[Records contained in a dataset]
■ ■ ■ ■ ■

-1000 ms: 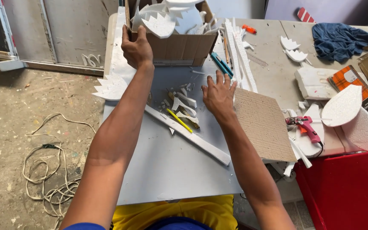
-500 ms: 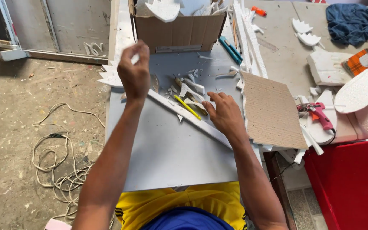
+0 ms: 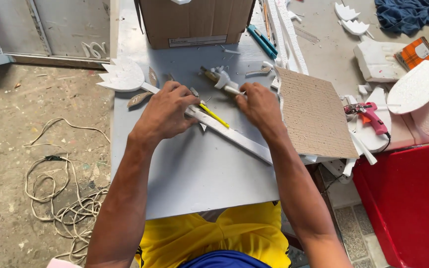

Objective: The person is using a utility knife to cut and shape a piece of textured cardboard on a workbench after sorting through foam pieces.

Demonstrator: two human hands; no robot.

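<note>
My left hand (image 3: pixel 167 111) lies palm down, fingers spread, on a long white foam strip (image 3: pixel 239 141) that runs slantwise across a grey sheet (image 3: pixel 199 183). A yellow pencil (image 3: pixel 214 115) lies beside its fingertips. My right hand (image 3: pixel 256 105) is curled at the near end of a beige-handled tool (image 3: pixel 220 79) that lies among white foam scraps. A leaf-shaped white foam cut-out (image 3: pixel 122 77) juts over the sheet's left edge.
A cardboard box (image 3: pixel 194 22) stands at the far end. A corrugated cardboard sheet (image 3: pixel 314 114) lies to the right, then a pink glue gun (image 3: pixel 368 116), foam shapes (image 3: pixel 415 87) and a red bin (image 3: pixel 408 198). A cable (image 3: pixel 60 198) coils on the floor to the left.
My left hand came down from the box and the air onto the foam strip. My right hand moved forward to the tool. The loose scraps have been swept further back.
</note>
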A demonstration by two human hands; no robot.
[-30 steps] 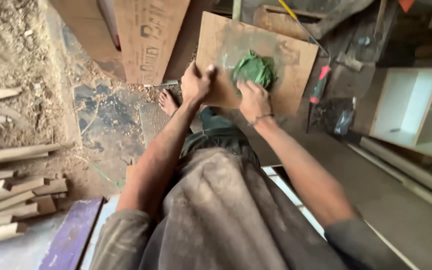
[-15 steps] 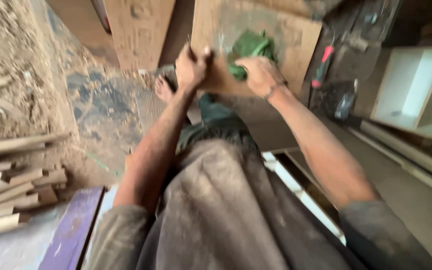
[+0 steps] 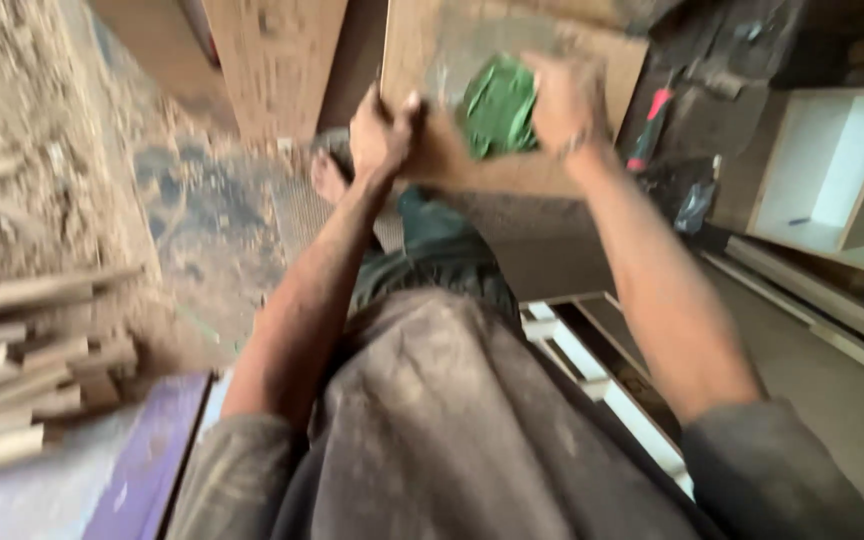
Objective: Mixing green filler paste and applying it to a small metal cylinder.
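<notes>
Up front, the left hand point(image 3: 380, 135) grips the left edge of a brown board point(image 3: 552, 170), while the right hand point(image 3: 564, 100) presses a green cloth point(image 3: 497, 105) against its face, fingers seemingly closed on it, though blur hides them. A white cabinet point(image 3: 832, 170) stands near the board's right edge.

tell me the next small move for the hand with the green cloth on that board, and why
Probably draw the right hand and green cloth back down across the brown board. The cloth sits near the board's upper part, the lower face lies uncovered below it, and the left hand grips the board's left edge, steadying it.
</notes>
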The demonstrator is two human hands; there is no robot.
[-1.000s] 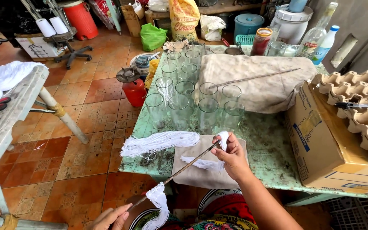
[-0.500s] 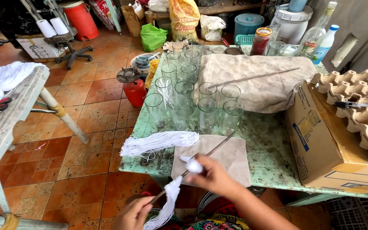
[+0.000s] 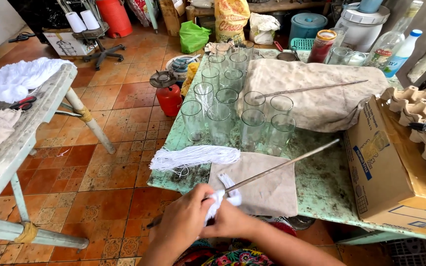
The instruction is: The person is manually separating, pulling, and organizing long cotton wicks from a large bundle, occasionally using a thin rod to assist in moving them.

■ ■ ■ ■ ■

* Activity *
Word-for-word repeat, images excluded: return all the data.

* Exercise result *
-1000 ms: 
-500 ms: 
+0 ms: 

Objective: The person is using a utility knife to cut and shape a piece of textured cardboard on a workbench after sorting through foam pieces.

Demonstrator: two human hands; no robot.

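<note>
My left hand (image 3: pixel 167 111) lies palm down, fingers spread, on a long white foam strip (image 3: pixel 239 141) that runs slantwise across a grey sheet (image 3: pixel 199 183). A yellow pencil (image 3: pixel 214 115) lies beside its fingertips. My right hand (image 3: pixel 256 105) is curled at the near end of a beige-handled tool (image 3: pixel 220 79) that lies among white foam scraps. A leaf-shaped white foam cut-out (image 3: pixel 122 77) juts over the sheet's left edge.
A cardboard box (image 3: pixel 194 22) stands at the far end. A corrugated cardboard sheet (image 3: pixel 314 114) lies to the right, then a pink glue gun (image 3: pixel 368 116), foam shapes (image 3: pixel 415 87) and a red bin (image 3: pixel 408 198). A cable (image 3: pixel 60 198) coils on the floor to the left.
My left hand came down from the box and the air onto the foam strip. My right hand moved forward to the tool. The loose scraps have been swept further back.
</note>
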A demonstration by two human hands; no robot.
[-30 steps] 
[-15 steps] 
[+0 steps] 
Objective: Mixing green filler paste and applying it to a small metal cylinder.
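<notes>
Up front, the left hand point(image 3: 380, 135) grips the left edge of a brown board point(image 3: 552, 170), while the right hand point(image 3: 564, 100) presses a green cloth point(image 3: 497, 105) against its face, fingers seemingly closed on it, though blur hides them. A white cabinet point(image 3: 832, 170) stands near the board's right edge.

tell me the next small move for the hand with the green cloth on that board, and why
Probably draw the right hand and green cloth back down across the brown board. The cloth sits near the board's upper part, the lower face lies uncovered below it, and the left hand grips the board's left edge, steadying it.
</notes>
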The demonstrator is two human hands; there is no robot.
[-1.000s] 
[-0.500s] 
[+0.000s] 
The instruction is: The person is manually separating, pulling, and organizing long cotton wicks from a large bundle, occasionally using a thin rod to assist in moving them.

Apart from this answer, nothing more is required.